# Benchmarking Location Privacy
#### Franklin Harvey

## Question
With regards to privacy I wanted to answer the question "Is it better to truncate the precision of a geospatial point, or to randomly move that point to a nearby location?"

With both approaches we can define how far we would like to move a point. By truncating to 2 decimal places we likely move a point nearly 1km. By fuzzing we can define a radius in which to replace the point, so it will move by at-most that radius.


## Obfuscation
How do we define obfuscation? What is a "good" level of obfuscation and what is a "bad" level.

A good level of obfuscation could loosely be defined as "this location is not the original location". Put from a user's perspective: "This dot that represents me is not at my house".

Our legal department has defined **1km** as a good distance away.
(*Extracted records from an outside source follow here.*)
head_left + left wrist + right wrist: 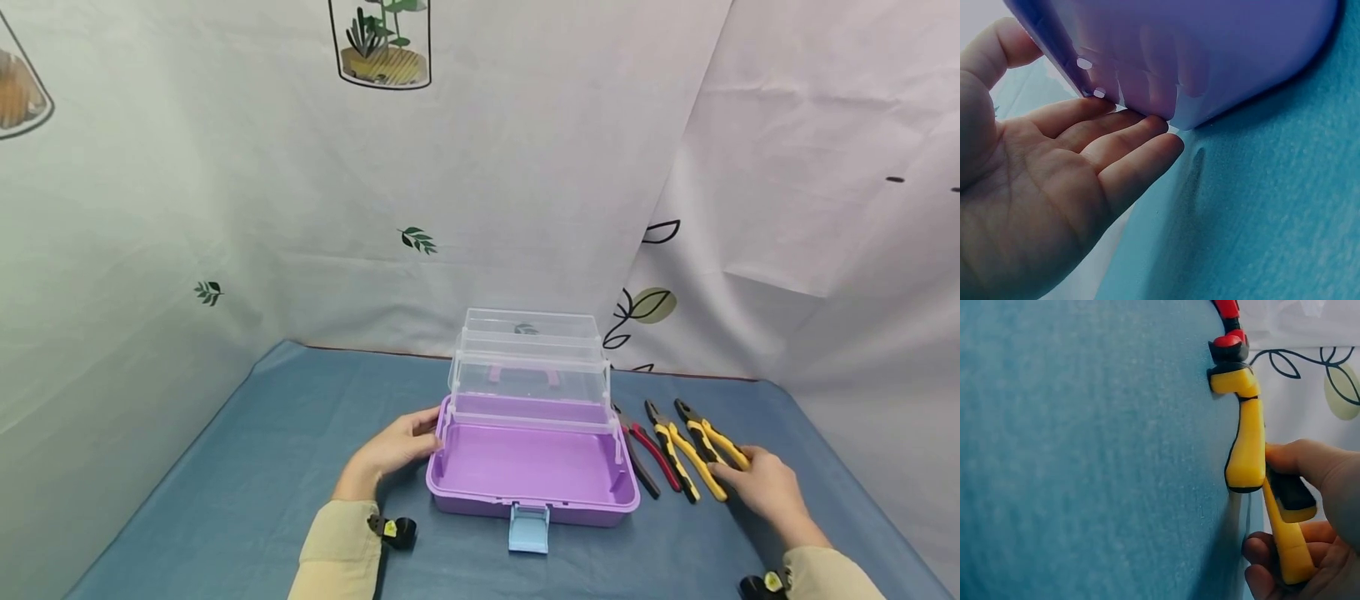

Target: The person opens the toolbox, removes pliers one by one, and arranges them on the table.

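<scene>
An open purple toolbox [532, 462], with clear plastic trays [534, 367] raised at its back, sits on the table. At its left side my left hand [397, 446] holds the wall, thumb at the rim and fingers on the outer face [1147, 75]. To the right of the box, my right hand [768, 487] grips the rightmost yellow-and-black pliers [726, 442] by the handles. In the right wrist view, the thumb is on one handle and the fingers are around the other handle [1291, 550].
Beside the held pliers lie a second yellow-and-black pair [697, 462] and pliers with red handle covering [660, 458], close to the box's right wall. A light blue latch [529, 530] hangs at the box front. Blue cloth [300, 467] covers the table; a printed curtain [525, 167] hangs behind.
</scene>
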Available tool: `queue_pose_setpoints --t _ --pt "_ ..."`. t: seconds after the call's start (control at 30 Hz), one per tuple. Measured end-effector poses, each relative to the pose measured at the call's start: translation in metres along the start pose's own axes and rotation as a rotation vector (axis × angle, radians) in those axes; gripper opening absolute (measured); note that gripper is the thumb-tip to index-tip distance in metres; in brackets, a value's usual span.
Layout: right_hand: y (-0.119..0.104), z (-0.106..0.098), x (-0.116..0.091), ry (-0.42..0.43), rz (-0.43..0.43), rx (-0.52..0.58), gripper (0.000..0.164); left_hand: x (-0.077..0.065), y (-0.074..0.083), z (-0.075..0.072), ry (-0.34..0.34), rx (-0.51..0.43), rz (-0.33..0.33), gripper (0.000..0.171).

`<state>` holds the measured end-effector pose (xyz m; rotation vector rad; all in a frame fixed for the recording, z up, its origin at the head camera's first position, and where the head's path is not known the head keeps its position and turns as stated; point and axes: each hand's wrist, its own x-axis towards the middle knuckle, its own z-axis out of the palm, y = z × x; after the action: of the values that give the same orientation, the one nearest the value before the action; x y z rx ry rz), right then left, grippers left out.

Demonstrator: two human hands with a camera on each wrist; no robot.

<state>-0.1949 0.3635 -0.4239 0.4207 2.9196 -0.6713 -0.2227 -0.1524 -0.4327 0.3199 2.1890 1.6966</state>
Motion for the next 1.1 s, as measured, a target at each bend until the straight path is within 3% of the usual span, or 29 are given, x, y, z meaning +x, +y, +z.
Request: queue_pose_setpoints --t 0.2,0.53,0.73,0.87,1.1 --pt "0.0033 -0.0029 -0.0010 -0.015 -0.004 0.028 0.086 0.0005 -0.0006 0.0011 0.017 0.014 -0.003 0.073" --pt "-0.0017 -0.0047 -0.0019 -0.009 -0.031 0.003 0.071 -0.0015 0.0023 -0.0023 -0.011 0.013 0.016 0.072" --pt "-0.0040 -0.0023 0.0003 -0.030 -0.039 -0.008 0.073 -0.0030 0.0043 -0.0017 -0.006 -0.016 0.000 0.074" --pt "-0.0041 -0.0016 0.0012 -0.039 -0.035 -0.017 0.075 -0.0020 0.0061 -0.0006 0.031 -0.053 -0.035 0.075" --pt "-0.0028 -0.0050 0.0016 -0.057 -0.033 -0.016 0.075 -0.0049 0.0057 -0.0071 0.182 -0.097 -0.083 0.071"
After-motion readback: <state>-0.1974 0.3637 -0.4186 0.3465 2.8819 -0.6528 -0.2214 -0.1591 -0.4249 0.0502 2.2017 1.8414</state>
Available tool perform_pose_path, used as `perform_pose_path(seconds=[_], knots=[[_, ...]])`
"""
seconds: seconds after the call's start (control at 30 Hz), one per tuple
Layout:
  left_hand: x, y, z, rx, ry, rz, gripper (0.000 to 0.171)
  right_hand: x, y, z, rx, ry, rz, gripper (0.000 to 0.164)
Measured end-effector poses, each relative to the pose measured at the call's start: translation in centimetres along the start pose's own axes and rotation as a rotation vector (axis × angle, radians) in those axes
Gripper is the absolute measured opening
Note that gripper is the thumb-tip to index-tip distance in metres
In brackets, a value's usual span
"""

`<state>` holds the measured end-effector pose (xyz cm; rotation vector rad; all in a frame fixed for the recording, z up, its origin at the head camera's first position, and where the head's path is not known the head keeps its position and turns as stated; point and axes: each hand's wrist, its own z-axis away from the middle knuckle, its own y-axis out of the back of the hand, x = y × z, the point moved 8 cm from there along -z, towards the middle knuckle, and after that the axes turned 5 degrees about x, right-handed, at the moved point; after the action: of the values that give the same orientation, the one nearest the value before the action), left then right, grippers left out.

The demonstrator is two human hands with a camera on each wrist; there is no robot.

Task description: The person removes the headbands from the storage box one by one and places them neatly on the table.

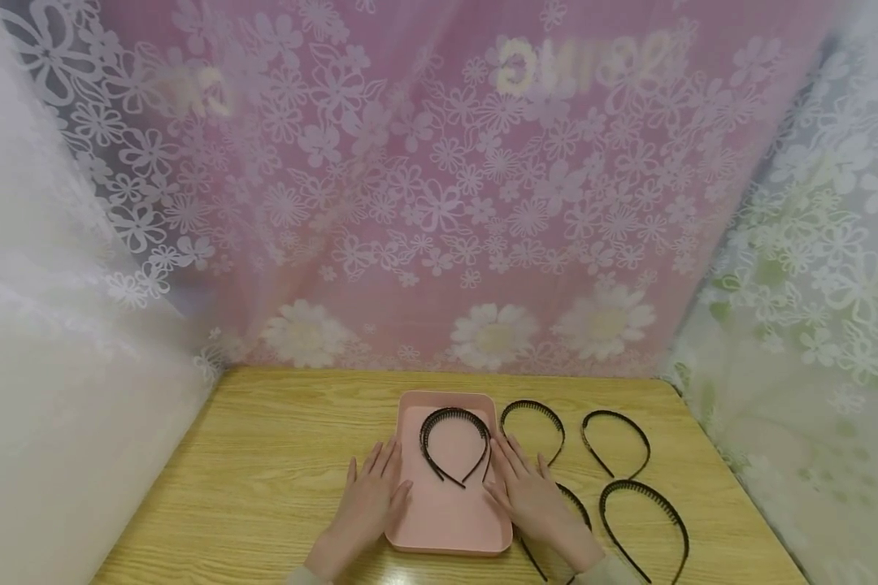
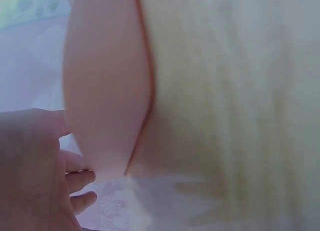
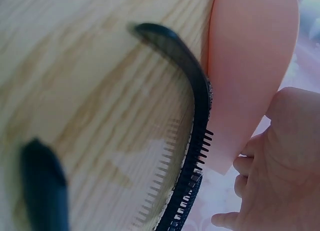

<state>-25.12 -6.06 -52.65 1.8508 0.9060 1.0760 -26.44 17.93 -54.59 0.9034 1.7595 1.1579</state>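
Note:
A shallow pink tray stands on the table, with black toothed headbands overlapping inside it toward its far end. At the tray's left side my left hand lies with fingers extended, its fingertips at the rim. My right hand is at the opposite side, fingers stretched forward along the edge. Each wrist view shows a hand at the tray's outer wall: the left hand by the wall, and the right hand by the wall. Neither hand grips a headband.
Several more black headbands lie right of the tray: one beyond my right hand, one partly hidden under that forearm, and two farther right, a thin one and a toothed one. Floral curtains enclose the wooden table.

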Motion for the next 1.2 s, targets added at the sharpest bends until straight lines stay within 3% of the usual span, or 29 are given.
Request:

So I'll use this definition:

*A good level of obfuscation is for a point to be a kilometer away from its original location*

In [7]:
import random
from math import radians, cos, sin, pi, sqrt, atan2, trunc
import statistics

def h_getFuzzedLocation(latLng, radius, roundDecimals = 5):
    lat = latLng[0]
    lng = latLng[1]
    radiusInDegrees = radius / 111000
    
    u = random.random()
    v = random.random()
    
    w = radiusInDegrees * sqrt(u)
    t = 2 * pi * v
    x = w * cos(t)
    y = w * sin(t)

    new_x = x / cos(radians(lat))

    foundLongitude = round(new_x + lng, roundDecimals)
    foundLatitude = round(y + lat, roundDecimals)
    return [foundLatitude, foundLongitude]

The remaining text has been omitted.